彼らの中で学者だけ興味深そうに男の話を聞いていたが、それ以外の者は男よりも周辺の風景に気を取られていた。
男はそのことに気が付いていたので、ひとしきり話をして満足したところで、「では、街中も案内しますよ!」と案内を始めた。
男はソクラテスに憧れていた。遥か遠い昔に存在したとする偉人。過去の人類は現代人よりも思考力が高かったとされる。では、未来はどうなのだろうか。タイムマシンで来た学者と会話するたび、男はそんな事を考えていた。

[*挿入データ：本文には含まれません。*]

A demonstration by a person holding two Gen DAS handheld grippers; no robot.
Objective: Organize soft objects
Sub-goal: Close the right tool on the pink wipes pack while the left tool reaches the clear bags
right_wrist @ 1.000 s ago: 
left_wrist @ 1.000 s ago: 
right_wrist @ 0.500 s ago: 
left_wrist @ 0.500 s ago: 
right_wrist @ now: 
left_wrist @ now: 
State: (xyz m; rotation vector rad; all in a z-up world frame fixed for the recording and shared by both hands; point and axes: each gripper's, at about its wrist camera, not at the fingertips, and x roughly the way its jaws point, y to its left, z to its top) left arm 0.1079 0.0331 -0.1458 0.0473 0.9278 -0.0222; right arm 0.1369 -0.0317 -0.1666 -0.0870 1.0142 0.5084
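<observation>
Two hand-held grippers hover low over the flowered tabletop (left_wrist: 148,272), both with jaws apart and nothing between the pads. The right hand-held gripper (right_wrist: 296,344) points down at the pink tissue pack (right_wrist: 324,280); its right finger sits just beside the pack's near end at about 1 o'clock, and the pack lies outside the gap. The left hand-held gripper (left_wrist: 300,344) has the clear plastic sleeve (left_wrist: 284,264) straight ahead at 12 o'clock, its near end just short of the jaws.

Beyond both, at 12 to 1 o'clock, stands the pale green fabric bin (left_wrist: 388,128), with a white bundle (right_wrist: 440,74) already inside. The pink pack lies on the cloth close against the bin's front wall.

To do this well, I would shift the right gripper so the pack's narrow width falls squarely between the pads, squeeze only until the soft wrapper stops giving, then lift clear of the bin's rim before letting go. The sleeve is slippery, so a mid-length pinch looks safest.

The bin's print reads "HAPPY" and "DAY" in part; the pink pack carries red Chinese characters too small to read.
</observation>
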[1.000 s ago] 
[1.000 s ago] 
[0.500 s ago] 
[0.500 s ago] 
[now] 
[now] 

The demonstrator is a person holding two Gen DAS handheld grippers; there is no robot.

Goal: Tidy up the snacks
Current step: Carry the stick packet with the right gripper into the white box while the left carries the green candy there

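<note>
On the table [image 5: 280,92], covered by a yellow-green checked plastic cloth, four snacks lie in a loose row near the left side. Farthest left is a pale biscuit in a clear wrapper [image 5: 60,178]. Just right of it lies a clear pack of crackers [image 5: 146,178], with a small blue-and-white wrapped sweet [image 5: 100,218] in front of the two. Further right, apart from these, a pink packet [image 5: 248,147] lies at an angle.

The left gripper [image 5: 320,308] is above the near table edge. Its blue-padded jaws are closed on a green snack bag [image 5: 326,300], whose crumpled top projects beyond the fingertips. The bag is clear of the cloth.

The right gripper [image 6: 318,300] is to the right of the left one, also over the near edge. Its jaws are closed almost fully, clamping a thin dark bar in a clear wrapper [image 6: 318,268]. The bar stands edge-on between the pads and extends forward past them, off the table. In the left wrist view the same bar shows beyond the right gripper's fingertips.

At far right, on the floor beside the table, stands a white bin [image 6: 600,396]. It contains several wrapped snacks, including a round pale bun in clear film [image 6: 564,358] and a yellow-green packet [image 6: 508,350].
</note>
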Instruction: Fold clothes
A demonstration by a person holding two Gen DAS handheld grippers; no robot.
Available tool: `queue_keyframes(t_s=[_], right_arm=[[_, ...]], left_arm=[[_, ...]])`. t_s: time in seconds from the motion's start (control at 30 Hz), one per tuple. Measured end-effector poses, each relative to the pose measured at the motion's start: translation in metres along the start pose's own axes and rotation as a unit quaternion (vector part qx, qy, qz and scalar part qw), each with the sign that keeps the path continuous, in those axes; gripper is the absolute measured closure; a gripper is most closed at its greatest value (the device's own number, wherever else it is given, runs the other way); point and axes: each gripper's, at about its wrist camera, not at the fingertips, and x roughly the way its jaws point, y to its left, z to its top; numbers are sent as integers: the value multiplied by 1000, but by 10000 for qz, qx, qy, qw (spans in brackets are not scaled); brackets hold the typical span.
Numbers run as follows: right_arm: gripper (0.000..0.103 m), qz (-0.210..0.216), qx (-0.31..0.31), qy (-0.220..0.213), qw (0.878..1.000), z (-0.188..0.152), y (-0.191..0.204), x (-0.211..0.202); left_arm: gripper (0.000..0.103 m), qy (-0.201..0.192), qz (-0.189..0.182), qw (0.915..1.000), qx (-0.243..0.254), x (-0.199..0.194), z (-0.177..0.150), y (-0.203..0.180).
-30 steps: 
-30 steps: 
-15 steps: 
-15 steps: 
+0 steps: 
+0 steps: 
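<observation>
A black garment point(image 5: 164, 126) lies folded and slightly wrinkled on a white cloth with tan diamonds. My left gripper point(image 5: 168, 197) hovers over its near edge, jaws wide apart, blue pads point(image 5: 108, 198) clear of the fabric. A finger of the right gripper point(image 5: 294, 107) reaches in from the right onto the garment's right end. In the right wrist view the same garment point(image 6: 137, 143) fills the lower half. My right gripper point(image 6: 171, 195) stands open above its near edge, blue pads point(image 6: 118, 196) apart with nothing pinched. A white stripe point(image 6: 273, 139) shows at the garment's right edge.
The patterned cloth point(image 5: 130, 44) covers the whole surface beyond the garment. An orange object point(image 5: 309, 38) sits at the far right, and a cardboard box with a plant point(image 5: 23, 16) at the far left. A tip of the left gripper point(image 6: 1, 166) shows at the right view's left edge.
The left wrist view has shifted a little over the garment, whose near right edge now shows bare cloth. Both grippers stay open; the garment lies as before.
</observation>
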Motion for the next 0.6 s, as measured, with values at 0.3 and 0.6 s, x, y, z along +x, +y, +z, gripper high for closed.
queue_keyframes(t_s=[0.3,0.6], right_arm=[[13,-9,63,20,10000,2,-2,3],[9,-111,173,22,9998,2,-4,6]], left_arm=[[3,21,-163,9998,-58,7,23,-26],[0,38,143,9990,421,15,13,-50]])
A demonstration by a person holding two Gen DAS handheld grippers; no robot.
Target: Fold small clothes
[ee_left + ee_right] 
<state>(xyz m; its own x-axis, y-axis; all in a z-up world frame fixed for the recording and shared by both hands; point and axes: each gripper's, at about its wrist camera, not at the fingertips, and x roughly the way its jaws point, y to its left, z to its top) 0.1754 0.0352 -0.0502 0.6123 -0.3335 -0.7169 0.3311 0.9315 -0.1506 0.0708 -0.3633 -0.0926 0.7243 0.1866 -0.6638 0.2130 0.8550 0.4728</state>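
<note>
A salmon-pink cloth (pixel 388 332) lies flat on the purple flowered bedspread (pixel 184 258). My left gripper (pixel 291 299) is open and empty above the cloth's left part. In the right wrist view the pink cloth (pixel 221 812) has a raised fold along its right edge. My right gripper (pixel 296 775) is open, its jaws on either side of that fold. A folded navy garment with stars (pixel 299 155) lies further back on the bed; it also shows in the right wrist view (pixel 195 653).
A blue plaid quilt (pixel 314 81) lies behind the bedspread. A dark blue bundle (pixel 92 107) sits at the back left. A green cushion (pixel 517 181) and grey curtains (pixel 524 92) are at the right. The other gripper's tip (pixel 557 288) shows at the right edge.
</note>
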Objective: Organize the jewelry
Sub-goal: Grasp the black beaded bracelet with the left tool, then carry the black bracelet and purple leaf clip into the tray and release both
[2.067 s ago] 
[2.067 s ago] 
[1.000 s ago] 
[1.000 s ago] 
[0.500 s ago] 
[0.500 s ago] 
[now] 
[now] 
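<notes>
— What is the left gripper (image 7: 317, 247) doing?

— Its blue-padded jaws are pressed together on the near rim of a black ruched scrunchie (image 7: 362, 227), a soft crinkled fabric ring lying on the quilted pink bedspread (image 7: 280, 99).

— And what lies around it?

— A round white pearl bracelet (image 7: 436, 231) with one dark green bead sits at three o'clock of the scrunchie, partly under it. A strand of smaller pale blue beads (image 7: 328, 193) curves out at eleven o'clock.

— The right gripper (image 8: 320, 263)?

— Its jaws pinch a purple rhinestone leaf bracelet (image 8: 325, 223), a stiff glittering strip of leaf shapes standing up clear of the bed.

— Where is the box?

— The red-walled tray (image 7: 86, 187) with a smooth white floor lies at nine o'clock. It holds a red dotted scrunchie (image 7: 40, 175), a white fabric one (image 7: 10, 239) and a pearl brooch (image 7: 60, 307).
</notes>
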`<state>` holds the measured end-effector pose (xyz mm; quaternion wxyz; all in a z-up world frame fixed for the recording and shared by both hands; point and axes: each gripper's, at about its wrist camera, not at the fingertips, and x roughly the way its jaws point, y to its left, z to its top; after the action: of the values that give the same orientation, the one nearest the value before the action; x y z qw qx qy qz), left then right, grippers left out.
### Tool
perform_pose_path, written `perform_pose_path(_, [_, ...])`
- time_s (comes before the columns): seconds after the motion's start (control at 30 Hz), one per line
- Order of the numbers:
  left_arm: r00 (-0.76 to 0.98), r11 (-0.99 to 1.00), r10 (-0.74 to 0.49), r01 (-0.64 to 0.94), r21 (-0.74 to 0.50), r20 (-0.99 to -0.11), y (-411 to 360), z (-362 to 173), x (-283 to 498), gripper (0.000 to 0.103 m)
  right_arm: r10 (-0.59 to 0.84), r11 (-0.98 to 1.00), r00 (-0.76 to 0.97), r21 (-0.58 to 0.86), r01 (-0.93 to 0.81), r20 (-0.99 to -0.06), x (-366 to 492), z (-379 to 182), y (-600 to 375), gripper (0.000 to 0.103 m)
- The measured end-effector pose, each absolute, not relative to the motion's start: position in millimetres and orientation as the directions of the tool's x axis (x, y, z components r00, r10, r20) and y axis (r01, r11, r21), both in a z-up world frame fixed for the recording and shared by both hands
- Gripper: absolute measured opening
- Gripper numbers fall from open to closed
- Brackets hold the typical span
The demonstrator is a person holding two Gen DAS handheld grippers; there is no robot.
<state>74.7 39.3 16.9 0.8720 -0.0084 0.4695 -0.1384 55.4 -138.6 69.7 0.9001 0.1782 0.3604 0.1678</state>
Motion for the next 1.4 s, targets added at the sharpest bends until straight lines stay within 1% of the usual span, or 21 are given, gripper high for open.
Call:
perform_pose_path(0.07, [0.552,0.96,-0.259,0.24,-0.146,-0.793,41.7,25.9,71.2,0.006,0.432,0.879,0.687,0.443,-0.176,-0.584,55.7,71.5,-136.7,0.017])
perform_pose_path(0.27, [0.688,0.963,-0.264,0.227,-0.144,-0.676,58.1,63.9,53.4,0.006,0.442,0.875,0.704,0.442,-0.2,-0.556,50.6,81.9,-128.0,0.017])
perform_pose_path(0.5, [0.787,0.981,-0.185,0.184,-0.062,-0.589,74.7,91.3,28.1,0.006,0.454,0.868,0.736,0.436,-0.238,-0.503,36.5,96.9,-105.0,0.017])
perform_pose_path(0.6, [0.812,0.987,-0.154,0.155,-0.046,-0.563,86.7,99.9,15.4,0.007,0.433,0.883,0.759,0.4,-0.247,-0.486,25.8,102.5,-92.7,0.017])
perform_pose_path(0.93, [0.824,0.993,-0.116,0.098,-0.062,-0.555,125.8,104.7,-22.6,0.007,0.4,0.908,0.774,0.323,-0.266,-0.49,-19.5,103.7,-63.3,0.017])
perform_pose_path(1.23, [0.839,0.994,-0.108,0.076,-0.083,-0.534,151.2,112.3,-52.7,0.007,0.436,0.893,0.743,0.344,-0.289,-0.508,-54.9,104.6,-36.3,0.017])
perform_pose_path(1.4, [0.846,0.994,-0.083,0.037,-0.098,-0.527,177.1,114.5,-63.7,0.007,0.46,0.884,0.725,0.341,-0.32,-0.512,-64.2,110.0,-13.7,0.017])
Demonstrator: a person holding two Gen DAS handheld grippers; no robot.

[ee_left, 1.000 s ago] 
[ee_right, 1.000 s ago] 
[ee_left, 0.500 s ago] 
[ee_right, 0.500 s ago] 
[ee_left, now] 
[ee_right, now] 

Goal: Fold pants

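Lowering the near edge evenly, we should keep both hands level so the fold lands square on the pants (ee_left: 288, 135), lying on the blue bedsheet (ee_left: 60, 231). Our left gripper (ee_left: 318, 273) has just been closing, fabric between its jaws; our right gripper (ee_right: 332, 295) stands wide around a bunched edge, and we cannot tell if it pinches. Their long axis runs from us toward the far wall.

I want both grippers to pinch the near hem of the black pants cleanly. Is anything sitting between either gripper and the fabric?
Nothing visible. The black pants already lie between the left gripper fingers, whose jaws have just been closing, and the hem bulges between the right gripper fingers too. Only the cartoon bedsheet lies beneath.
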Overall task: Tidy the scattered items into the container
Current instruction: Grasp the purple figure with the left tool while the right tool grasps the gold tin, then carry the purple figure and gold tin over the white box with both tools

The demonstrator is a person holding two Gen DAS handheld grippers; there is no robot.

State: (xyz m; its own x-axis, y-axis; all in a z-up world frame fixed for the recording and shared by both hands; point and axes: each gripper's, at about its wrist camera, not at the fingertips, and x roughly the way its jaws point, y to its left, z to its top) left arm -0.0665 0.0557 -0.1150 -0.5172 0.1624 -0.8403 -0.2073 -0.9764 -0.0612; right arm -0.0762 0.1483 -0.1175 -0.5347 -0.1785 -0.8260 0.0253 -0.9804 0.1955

男が午後の授業のことなどすっかり忘れ、彼らのガイド役として数時間案内した頃だ。
「この水はなんですか?」
気が付けば先ほどまでカラカラだった道路には水が流れている。時刻は14時に差し掛かろうとしていた。しまった!男は彼らを見たが、遅すぎた。水は
道路の縁石を超え歩道に流れ始めた。
彼らは防水ベルトも、撥水ストラップもつけていない。もちろん男もつけていないが、現代を生きる男と違い、過去から来た彼らは対応できない。
数秒もしないうちに水は腰の上まできてしまった。
「何をしている!臨界時間だぞ!」
息をとめろ。何か握れ!男が叫ぶもむなしく、彼らはいまだに慌てふためくばかり。
彼らは大量の水と共にどこかに流されて行った。そして数分もしない内に水は流れてなくなり、濡れた道路にすがすがしい夏の風が吹く。
「夏に川が出来るのは当たり前だというのに」
急いで役所に連絡電波を送ると救助船が飛ぶのが見えた。そこまで遠くには流されなかったらしい。夏の川で流されることは良くあるので、そこまで心配はしなかった。
「古代人はこんな当たり前のことも知らないのか。」男は自分が悪いのか?
とボヤきつつも急いで彼らの元に向かった。
水に潜った際、仕事をすっぽかしたことを思い出したからだ。彼らにあって古代人保護証明書を発行しないと給与が減らされてしまう。
男は古代人に謝罪するのが、なんとなく嫌だった。
その後、男が原因で古代人と現代人が戦争になる事を、このときの男はまだ知らない。